After two seasons with the New Britain Rock Cats and appearances for the 2007 and 2008 Eastern League All-Star team, he was promoted to AAA with the Rochester Red Wings. He also played in the 2008 All-Star Futures Game and was the only Australian that played for the World team.

On April 24, 2010, he was called up to the Minnesota Twins Major League roster as Nick Punto was sent to the DL.

On April 28, 2010 he debuted for the Twins at third base. In his first Major League at bat he hit a home run against Detroit Tigers pitcher Max Scherzer. In comparison, hitting a first at bat home run is twice as rare as throwing a no-hitter. Hughes' home run was calculated to have gone 360 feet. He is the 106th person in MLB history to homer in his first major league at-bat dating back to 1855 (less than once per season: .68), and was the 2nd to do so during the 2010 season (the first was Jason Heyward). Six other Twins have homered in their first at-bat: Rick Renick (1968), Dave McKay (1975), Gary Gaetti (1981), Andre David (1984), and Eddie Rosario (2015).

===Oakland Athletics ===
On April 22, 2012, he was claimed off of waivers by the Oakland Athletics to make room on the Twins roster for RHP Jason Marquis. However, 8 days later, Hughes was designated for assignment when Brandon Inge was signed. Hughes was 1–13 in 4 games with Oakland while striking out 6 times. He was released on 17 July.

===Toronto Blue Jays===
On August 1, 2012, the Toronto Blue Jays signed Hughes and assigned him to their AAA affiliate Las Vegas 51s, playing 28 games and hitting .314/.392/.543 in his final stint of affiliated baseball.

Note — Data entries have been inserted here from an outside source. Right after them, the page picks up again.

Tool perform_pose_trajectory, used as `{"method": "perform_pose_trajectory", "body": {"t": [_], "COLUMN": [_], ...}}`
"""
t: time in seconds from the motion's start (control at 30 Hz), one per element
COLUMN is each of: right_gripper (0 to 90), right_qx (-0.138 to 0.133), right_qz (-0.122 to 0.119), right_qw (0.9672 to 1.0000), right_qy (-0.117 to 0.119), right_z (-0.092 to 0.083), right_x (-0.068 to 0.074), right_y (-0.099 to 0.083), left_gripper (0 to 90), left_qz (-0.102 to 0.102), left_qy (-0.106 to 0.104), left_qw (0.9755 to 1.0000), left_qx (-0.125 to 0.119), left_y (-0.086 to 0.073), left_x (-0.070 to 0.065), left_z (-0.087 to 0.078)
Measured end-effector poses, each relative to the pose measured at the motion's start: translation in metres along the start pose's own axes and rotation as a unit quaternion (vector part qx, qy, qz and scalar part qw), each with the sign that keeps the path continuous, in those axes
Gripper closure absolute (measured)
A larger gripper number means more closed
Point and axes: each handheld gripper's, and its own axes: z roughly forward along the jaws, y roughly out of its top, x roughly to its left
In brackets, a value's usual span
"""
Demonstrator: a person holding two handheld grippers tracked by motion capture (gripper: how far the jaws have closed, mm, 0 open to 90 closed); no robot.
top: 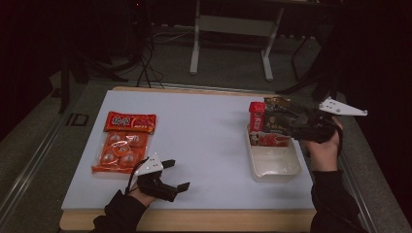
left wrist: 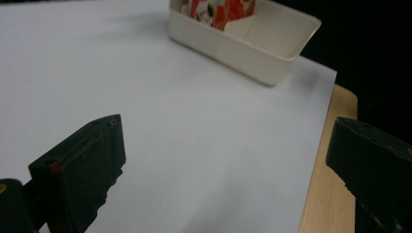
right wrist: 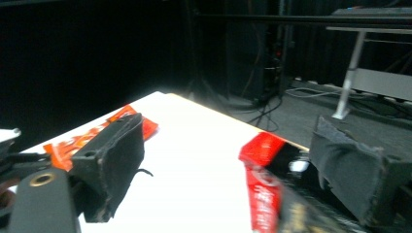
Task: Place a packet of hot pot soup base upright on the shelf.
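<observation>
My right gripper point(top: 284, 116) hangs open just above the cream plastic tray point(top: 274, 167), where the red and dark snack packets point(top: 270, 122) stand upright at its far end, while my left gripper point(top: 176, 175), well left of the tray, rests open on the white tabletop point(top: 204, 131).

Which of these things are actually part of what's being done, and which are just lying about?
In use:
right hand-held gripper, open
cream tray
red snack pack
dark snack pack

Lying about:
orange snack bag
left hand-held gripper, open, idle
</observation>
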Motion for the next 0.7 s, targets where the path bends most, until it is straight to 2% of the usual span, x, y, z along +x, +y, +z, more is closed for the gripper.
{"method": "perform_pose_trajectory", "body": {"t": [0.07, 0.2, 0.27, 0.33, 0.43, 0.63, 0.7], "right_gripper": [10.7, 11.7, 14.0, 14.3, 15.3, 17.3, 17.3], "right_qx": [0.003, 0.008, 0.014, 0.023, 0.027, 0.046, 0.046], "right_qz": [-0.006, -0.004, -0.008, -0.009, -0.003, -0.014, -0.010], "right_qw": [0.9999, 0.9995, 0.9993, 0.9984, 0.9974, 0.9960, 0.9956], "right_qy": [0.013, 0.029, 0.033, 0.052, 0.066, 0.075, 0.082], "right_z": [0.003, 0.008, 0.010, 0.013, 0.015, 0.016, 0.014], "right_x": [0.009, 0.024, 0.030, 0.036, 0.045, 0.058, 0.061], "right_y": [-0.002, -0.008, -0.012, -0.018, -0.028, -0.046, -0.050], "left_gripper": [1.2, 1.2, 1.1, 1.2, 1.2, 1.2, 1.2], "left_qz": [0.002, -0.006, -0.009, -0.014, -0.017, -0.013, -0.012], "left_qy": [-0.003, -0.008, -0.001, 0.001, 0.003, 0.000, -0.002], "left_qw": [1.0000, 0.9999, 0.9999, 0.9996, 0.9994, 0.9993, 0.9991], "left_qx": [-0.002, 0.000, 0.012, 0.026, 0.031, 0.035, 0.042], "left_y": [0.001, 0.002, 0.003, 0.004, 0.004, 0.005, 0.006], "left_x": [-0.002, -0.003, -0.003, -0.002, -0.001, 0.001, 0.002], "left_z": [-0.001, -0.003, -0.003, -0.003, -0.005, -0.008, -0.008]}}
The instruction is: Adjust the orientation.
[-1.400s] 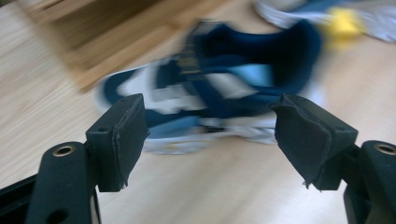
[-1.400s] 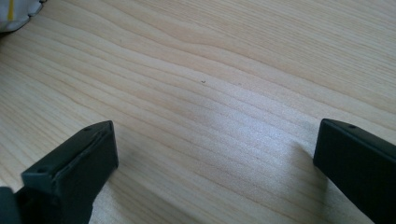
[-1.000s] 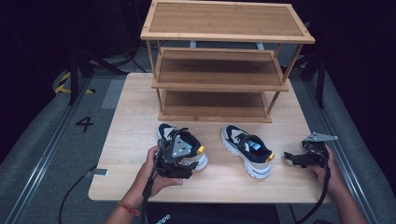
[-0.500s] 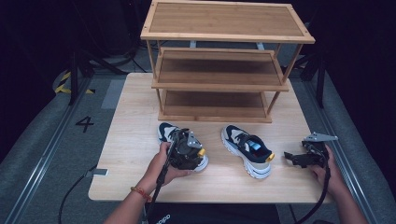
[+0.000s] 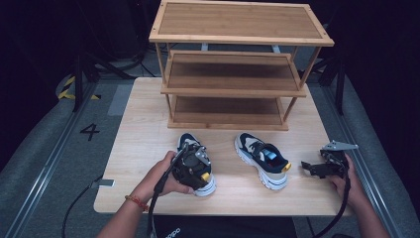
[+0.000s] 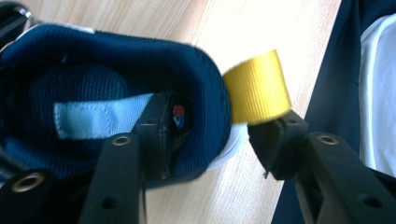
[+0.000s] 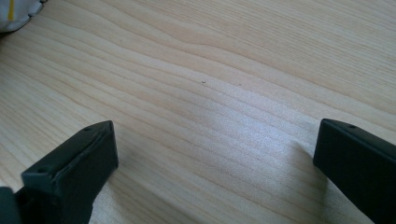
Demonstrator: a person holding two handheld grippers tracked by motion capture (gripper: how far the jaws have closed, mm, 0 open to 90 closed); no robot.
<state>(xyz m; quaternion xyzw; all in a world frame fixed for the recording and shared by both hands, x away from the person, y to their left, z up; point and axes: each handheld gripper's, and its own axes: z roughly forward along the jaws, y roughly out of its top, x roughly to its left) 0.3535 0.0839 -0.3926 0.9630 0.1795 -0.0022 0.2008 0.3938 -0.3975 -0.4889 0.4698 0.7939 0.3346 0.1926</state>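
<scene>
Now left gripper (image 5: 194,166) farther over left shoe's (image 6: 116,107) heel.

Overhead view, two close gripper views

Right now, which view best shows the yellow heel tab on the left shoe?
The left gripper view: the yellow heel tab sits close up between the left gripper jaws, behind the collar of the left shoe. The high view shows it as a small yellow spot.
</scene>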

===Lancaster Barnstormers===
On June 8, 2015, Hughes signed with the Lancaster Barnstormers of the Atlantic League of Professional Baseball and finished out the season with the club, hitting .240/.308/.422 in 78 games with 12 homeruns.

===Perth Heat===
After debuting for the Western Heelers in the 2002 International Baseball League of Australia season being named in the post-season All-Star team at second base as a 17-year-old. With the folding of the privately owned IBLA, the team reverted to the Claxton Shield, where he would hit .429 in 2003. Hughes would continue to have success in the Australian competition, winning a gold glove in 2004 before helping the now rebranded Perth Heat to championships in the 2008 and 2009 Claxton Shields, hitting .439 and five homeruns in the latter, being named in the All Star team at 3B and the Championship MVP.

In 2010, the Australian Baseball League was formed and Hughes fresh off his MLB debut was the biggest name on the Heat roster. He hit .337/.448/.616 in the leagues inaugural season, leading the team to a championship. The following season, he only played in 19 games, but hit .344/.500/.656 as the team defended their title, going back to back.

With Hughes in the team, the Heat would make three more Championship Series appearances, winning two of them.

===Melbourne Aces===
For the 2018–19 Australian Baseball League season, Hughes along with Heat teammate Allan de San Miguel moved to the Melbourne Aces. The Aces were knocked out in the wild card game by the Canberra Cavalry. On the 15th of January, 2020 after 322 games, Hughes announced his retirement. He leads the league in homeruns (59) and runs (217).

== Australian National Team ==
Hughes played for Australia in the 2005 Baseball World Cup where he batted 1 for 15. Again he played in the 2006 World Baseball Classic going 0 from 3. In 2006, he picked up his form in the Intercontinental Cup, the Australian batted .455 and slugged .755. In 5 games at second and four at third, he was error-free.

Hughes hit .333 for Australia in the 2007 Baseball World Cup. Hughes tied a game against the Dutch national team with a 9th-inning sacrifice fly. Against the Venezuela national team, Luke cracked a 3-run homer in the bottom of the 11th to win the game. He broke open a tie game against Team Canada in the top of the 9th with a double and the go-ahead run. America's Jayson Nix beat him out for All-Star honours at second base in the tournament.

On February 20, 2018, he was selected exhibition series against Japan.

On October 8, 2019, he was selected to the 2019 WBSC Premier12.